TASK DESCRIPTION
Write out the listing, please, but only from its first line through the line containing "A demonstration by", exactly as given and without pictures.

DATA EXCERPT

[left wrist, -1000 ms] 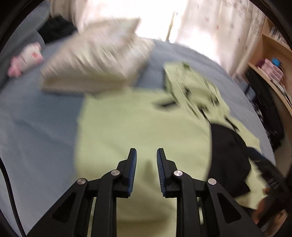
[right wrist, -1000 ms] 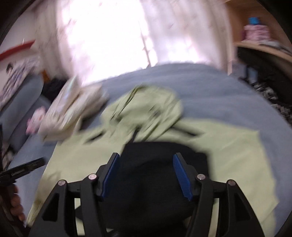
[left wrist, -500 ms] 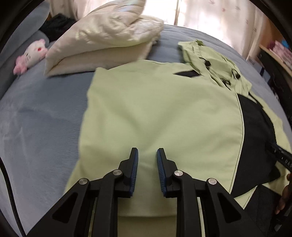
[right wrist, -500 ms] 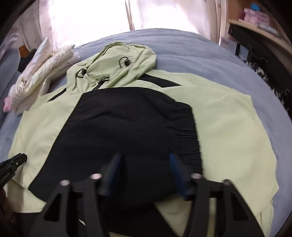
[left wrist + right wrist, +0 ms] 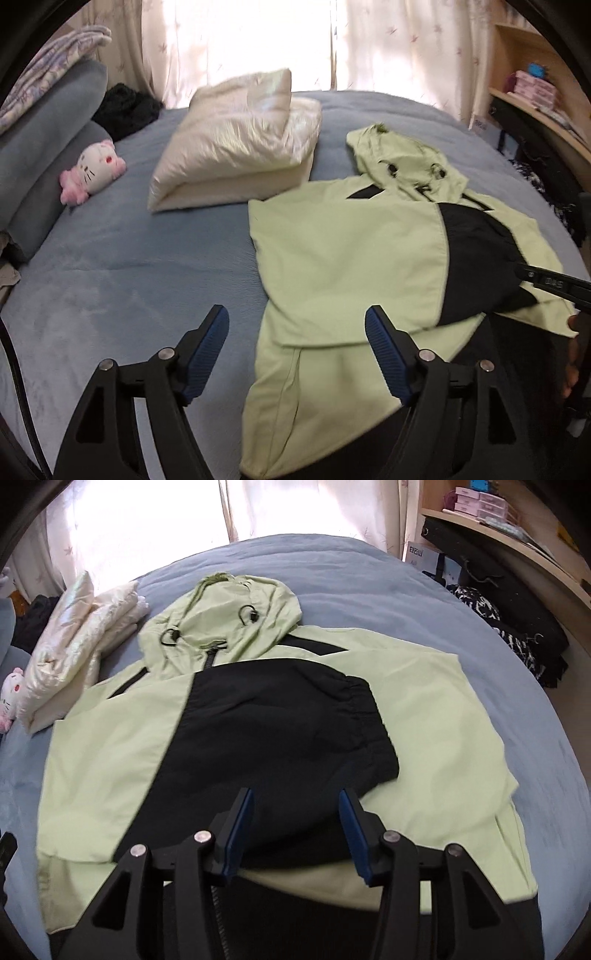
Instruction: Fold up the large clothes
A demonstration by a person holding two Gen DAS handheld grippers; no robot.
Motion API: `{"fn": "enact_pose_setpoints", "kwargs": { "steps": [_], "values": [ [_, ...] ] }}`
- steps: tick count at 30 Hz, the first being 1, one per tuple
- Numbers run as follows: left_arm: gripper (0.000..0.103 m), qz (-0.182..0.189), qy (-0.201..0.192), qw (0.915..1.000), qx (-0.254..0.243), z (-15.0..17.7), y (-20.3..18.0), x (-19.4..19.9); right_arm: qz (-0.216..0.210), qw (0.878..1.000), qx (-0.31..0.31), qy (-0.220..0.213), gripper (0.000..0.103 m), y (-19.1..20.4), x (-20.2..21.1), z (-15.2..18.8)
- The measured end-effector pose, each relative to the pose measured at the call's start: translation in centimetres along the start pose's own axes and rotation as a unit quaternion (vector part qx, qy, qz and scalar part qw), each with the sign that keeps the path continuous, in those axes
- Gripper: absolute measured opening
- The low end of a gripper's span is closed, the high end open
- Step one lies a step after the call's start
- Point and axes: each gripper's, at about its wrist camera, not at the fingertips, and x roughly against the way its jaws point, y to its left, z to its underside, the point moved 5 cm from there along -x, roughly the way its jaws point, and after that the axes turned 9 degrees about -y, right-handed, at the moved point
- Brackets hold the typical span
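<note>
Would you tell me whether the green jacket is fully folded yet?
Partly folded: the green jacket has both sleeves laid across its front, hood still spread.

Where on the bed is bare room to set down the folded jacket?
Bare blue bedspread lies between the jacket, the plush toy and the white pillows; another strip runs right of the jacket. It is crowded by the hood and pillows.

Little here can be read. By the shelving past the bed stands a white box (image 5: 421, 552) with dark printed characters, too small to make out. White lettering on the right gripper's finger (image 5: 550, 283) is blurred.
</note>
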Motion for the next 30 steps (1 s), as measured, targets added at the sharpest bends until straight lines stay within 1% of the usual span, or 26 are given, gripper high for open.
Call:
{"fn": "enact_pose_setpoints", "kwargs": {
  "steps": [2, 4, 7, 10, 12, 15, 18, 21, 24, 27, 30],
  "values": [
    [0.077, 0.005, -0.012, 0.9999, -0.005, 0.2, 0.7, 2.2, -0.001, 1.000, -0.002, -0.002, 0.048, 0.8, 1.2, 0.4],
    [0.081, 0.002, -0.021, 0.9997, -0.008, 0.6, 1.7, 4.0, -0.001, 1.000, -0.001, -0.008, 0.048, 1.4, 2.5, 0.9],
    [0.081, -0.003, -0.032, 0.9994, -0.014, 1.6, 3.6, 6.2, -0.001, 1.000, -0.014, -0.017, 0.048, 1.8, 4.3, 1.6],
    [0.081, -0.006, -0.030, 0.9994, -0.015, 3.0, 5.4, 7.4, 0.007, 0.999, -0.050, -0.019, 0.048, 1.6, 5.7, 2.5],
    [0.081, -0.002, -0.026, 0.9995, -0.016, 4.1, 6.5, 8.0, 0.015, 0.997, -0.070, -0.016, 0.048, 1.2, 6.2, 3.1],
    [0.081, 0.010, -0.023, 0.9996, -0.014, 5.9, 8.2, 9.0, 0.040, 0.995, -0.093, -0.017, 0.048, 0.8, 6.8, 3.9],
    [0.081, 0.022, -0.029, 0.9992, -0.018, 7.2, 9.1, 9.8, 0.069, 0.993, -0.095, -0.023, 0.048, 0.8, 7.4, 4.5],
    [0.081, 0.030, -0.036, 0.9987, -0.022, 8.5, 9.7, 10.5, 0.085, 0.991, -0.094, -0.029, 0.048, 1.3, 8.1, 4.9],
    [0.081, 0.039, -0.034, 0.9984, -0.026, 9.4, 10.0, 10.7, 0.100, 0.992, -0.064, -0.038, 0.048, 2.5, 9.0, 5.5],
    [0.081, 0.045, -0.033, 0.9981, -0.027, 10.4, 10.3, 11.0, 0.106, 0.992, -0.055, -0.038, 0.048, 3.0, 9.6, 6.3],
    [0.081, 0.046, -0.033, 0.9979, -0.032, 11.0, 10.5, 11.2, 0.106, 0.992, -0.066, -0.036, 0.048, 2.9, 10.2, 7.2]
  ]
}}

EXPECTED ANSWER
[left wrist, -1000 ms] 
[right wrist, -1000 ms] 
[left wrist, -500 ms] 
[right wrist, -500 ms] 
[left wrist + right wrist, +0 ms] 
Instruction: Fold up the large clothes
A demonstration by a person holding two Gen DAS handheld grippers; no robot.

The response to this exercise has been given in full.